Ini malam Minggu, kaya waktu lalu Yuno pasang muka sendu lugu maksa gue kencan dan ikut riding SGG, tapi kali ini ke pantai.

Yuno di belakang pegang satu cup nanas yang udah kepotong melingkar tipis-tipis buat di makan di jalan katanya. Jadi gue laju rada pelan.

"Mau, Mas?" tanya Yuno setelah condongin badan ke depan.

Gue noleh sekilas. "Nggak, abisin aja,"

"Ya udah," Dia nyuap lagi.

Tapi nggak lama kemudian Yuno lingkarin lengan ke perut. "Loh? Udah abis?" tanya gue dengan noleh lagi sekilas.

Yuno yang numpuin dagu ke pundak ngangguk. "Kan nanasnya kecil,"

"Tapi enak?"

"Enak, manis," jawabnya. "Kayaknya gue makan satu keranjang abis,"

"Jangan kebanyakan, nggak baik,"

"Gue lanang ya, Mas!" Suara Yuno jengah.

Gue ngekekeh.

"Jadi nggak apa-apa gue makan nanas banyak," Lanjutnya.

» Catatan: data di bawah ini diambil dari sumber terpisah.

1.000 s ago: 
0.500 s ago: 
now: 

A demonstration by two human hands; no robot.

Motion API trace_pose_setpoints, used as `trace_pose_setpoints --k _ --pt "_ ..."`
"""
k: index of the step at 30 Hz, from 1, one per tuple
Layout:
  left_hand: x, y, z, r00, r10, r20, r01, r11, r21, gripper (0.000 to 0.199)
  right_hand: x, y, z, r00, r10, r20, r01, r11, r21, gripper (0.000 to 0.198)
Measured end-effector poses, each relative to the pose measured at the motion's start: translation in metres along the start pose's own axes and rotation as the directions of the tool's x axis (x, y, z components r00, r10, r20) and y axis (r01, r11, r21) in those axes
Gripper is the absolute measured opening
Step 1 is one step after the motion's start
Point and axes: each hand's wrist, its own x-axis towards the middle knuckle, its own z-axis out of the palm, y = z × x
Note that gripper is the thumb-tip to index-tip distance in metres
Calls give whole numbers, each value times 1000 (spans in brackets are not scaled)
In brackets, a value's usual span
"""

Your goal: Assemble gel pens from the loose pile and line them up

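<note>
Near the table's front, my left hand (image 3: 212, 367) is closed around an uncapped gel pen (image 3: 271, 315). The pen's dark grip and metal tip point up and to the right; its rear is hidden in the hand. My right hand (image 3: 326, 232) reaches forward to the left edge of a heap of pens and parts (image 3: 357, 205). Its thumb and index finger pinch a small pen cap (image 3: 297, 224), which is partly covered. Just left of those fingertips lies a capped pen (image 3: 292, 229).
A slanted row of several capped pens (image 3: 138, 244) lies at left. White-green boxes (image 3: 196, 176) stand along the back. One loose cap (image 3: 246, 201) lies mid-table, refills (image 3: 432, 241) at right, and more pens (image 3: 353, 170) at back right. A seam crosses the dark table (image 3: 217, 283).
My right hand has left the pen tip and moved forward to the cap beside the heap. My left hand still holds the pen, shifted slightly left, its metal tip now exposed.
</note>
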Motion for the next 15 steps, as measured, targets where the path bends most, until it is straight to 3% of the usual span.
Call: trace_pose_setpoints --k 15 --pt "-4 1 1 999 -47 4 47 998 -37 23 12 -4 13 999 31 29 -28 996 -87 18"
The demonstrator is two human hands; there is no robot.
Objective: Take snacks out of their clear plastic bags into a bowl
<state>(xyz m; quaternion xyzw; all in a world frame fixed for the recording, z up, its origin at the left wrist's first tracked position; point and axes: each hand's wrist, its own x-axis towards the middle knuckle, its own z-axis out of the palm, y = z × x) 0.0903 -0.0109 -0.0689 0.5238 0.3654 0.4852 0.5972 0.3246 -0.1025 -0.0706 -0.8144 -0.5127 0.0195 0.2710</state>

"Bukan gitu ..., Nanas itu mengandung enzim bromelain yang bisa mecah asam amino dan protein, kalau kebanyakan, mulut dan gusi lu gampang lecet karena bromelain juga biasa digunain buat pelunak daging,"

"Agak ngeri," tanggap Yuno.

"Jadi udah jangan kebanyakan,"

"Sepuluh boleh?" Yuno noleh ke gue dengan masih numpuin dagu di pundak.

Gue luruhin bahu dan Yuno ketawa kaya bocah.

"Canda, Mas ...," Dia makin eratin pelukan.

"Tapi ngomong-ngomong tadi cup-nya lu buang sembarangan?" Gue baru sadar Yuno meluk gue nggak pegang bekas cup nanas.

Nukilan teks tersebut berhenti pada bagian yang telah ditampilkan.